Niedziela w EBL: Sensacja we Włocławku, ważna wygrana radomian

11 mar 2019, 08:30

W trzech niedzielnych spotkaniach Energa Basket Ligi nie zabrakło niespodzianki, wręcz sensacji. Mało kto się spodziewał, że Anwil w dodatku u siebie przegra z AZS Koszalin. Pierwszą wyjazdową wygraną zapisują na swoim koncie radomianie.

 

Aż 23 punkty (rekord kariery) Bartosza Bochno oraz double double Toreya Tomasa i Michaela Frasera sprawiły, że po czterdziestu minutach we Włocławku mistrzowie Polski zapisują na swoim koncie piątą porażkę w sezonie. Dla akademików to szósta wygrana.

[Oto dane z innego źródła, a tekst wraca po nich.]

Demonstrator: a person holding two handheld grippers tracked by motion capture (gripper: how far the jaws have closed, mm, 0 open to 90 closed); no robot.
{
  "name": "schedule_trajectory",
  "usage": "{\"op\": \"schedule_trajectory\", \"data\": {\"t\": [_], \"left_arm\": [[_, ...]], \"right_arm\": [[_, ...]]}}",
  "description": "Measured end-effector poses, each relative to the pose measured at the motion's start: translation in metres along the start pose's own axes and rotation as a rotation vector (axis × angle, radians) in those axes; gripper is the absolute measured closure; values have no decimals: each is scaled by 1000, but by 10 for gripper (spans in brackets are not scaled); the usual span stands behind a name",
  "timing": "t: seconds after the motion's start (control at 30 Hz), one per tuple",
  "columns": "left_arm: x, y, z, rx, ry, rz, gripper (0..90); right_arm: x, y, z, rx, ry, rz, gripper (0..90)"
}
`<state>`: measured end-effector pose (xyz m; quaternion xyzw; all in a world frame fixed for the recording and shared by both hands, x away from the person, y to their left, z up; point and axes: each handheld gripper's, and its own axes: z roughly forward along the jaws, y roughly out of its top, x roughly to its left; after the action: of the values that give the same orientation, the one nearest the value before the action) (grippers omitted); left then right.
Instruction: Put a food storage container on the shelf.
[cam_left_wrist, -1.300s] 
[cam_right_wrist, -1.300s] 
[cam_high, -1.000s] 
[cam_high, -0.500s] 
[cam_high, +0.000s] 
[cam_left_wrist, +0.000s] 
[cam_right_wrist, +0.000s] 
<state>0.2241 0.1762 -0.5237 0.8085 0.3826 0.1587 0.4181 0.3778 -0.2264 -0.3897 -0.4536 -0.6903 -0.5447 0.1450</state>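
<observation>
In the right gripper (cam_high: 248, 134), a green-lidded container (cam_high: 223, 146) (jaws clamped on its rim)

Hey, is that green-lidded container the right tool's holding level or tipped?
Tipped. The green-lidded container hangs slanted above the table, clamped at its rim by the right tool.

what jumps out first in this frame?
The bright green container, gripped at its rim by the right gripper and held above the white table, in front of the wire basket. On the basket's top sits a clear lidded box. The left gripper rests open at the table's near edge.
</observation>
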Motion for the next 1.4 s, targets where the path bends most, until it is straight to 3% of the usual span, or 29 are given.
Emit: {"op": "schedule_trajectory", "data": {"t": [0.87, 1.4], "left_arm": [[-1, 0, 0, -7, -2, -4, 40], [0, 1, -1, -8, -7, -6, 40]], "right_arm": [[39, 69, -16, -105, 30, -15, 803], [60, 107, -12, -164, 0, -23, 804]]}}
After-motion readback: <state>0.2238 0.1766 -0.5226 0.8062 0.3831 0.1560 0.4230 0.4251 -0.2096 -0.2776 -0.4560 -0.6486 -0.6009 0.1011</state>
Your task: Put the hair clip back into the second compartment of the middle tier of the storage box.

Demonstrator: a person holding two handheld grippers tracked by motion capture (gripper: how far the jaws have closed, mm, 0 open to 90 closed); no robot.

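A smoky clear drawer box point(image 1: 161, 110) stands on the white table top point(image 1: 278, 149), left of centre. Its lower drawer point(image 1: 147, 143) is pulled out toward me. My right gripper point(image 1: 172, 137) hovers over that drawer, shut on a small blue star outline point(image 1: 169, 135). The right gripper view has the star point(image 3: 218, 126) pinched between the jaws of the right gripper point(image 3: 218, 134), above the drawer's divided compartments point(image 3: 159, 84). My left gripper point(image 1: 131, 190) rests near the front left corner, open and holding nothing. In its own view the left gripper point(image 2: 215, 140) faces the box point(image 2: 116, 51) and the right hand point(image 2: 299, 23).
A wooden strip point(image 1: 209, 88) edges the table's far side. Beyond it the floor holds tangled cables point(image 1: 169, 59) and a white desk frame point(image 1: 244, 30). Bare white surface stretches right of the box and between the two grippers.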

Samo spotkanie rozpoczęło się od trafień trzypunktowych Anwilu i to gospodarze na otwarcie prowadzili 11:4. Po zagraniu Aarona Broussarda po 10 minutach było 27:19. Trójki Marka Zywerta zbliżyły AZS na dwa punkty w pierwszej fazie drugiej kwarty. Po chwili z dystansu trafił też Torey Thomas, a koszalinianie wyszli na prowadzenie! Mistrzowie Polski mieli spore problemy z konstruowaniem ofensywy. Akademicy momentami starali się to wykorzystać. Efekt? Wygrana druga kwarta 9:21 przez koszalinian. Anwil mógł liczyć na skuteczność Chase’a Simona, ale ciągle musiał gonić wynik. Dopiero późniejsza trójka Szymona Szewczyka sprawiła, że włocławianie wrócili na prowadzenie. Mecz był jednak bardzo wyrównany, bo ekipa trenera Igora Milicicia nie potrafiła uciec rywalom. Dzięki akcji 2+1 Toreya Thomasa to AZS po 30 minutach był lepszy – 62:59. Trafienia Jarosława Zyskowskiego w czwartej kwarcie doprowadziły do kolejnego remisu. Nie robiło to wrażenia na drużynie z Koszalina, która grała cierpliwie, wymuszała faule i ciągle była na prowadzeniu. W końcówce ważną trójkę trafił znowu Bochno, a AZS miał aż osiem punktów przewagi. Anwil gonił do samego końca, a w ostatniej akcji do dogrywki mógł doprowadzić Zyskowski.

 

ANWIL WŁOCŁAWEK – AZS KOSZALIN 77:80 (27:19, 9:21, 23:22, 18:18)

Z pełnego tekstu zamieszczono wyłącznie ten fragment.